> **EXERCISE**:
Please write out the complete listing that follows, exactly as it reads.

• • • • • • •

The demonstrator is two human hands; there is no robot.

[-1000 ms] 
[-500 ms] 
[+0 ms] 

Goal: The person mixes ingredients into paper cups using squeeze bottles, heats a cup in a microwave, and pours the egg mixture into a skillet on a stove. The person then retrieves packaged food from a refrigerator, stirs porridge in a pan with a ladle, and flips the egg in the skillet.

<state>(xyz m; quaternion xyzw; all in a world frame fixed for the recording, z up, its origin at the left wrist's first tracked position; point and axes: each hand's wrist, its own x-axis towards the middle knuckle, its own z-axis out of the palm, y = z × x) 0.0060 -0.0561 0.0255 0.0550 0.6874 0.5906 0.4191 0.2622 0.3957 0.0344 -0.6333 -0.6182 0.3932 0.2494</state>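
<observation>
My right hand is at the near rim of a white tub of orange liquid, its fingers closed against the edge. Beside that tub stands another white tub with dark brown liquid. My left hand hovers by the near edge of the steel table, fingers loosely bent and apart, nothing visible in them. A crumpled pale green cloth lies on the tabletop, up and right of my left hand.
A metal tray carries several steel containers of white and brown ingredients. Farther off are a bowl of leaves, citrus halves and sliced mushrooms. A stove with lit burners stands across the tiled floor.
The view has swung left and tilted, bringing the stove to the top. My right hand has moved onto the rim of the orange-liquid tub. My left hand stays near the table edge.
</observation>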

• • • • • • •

> **PROBLEM SOLUTION**:
The demonstrator is two human hands; there is no robot.

[-1000 ms] 
[-500 ms] 
[+0 ms] 

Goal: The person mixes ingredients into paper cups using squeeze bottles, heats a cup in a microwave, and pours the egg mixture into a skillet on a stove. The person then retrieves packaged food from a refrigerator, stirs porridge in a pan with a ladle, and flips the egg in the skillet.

<state>(xyz m; quaternion xyzw; all in a world frame fixed for the recording, z up, its origin at the left wrist's first tracked position; point and axes: each hand's wrist, its own x-axis towards the middle knuckle, its own z-axis out of the palm, y = z × x) 0.0060 -0.0561 0.0255 0.0550 0.6874 0.5906 0.4191 0.2622 0.3957 0.0344 -0.6333 -0.6182 0.3932 0.2494</state>
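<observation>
My right hand is at the near rim of a white tub of orange liquid, its fingers closed against the edge. Beside that tub stands another white tub with dark brown liquid. My left hand hovers by the near edge of the steel table, fingers loosely bent and apart, nothing visible in them. A crumpled pale green cloth lies on the tabletop, up and right of my left hand.
A metal tray carries several steel containers of white and brown ingredients. Farther off are a bowl of leaves, citrus halves and sliced mushrooms. A stove with lit burners stands across the tiled floor.
The view has swung left and tilted, bringing the stove to the top. My right hand has moved onto the rim of the orange-liquid tub. My left hand stays near the table edge.
</observation>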

No part of the exercise is left unanswered.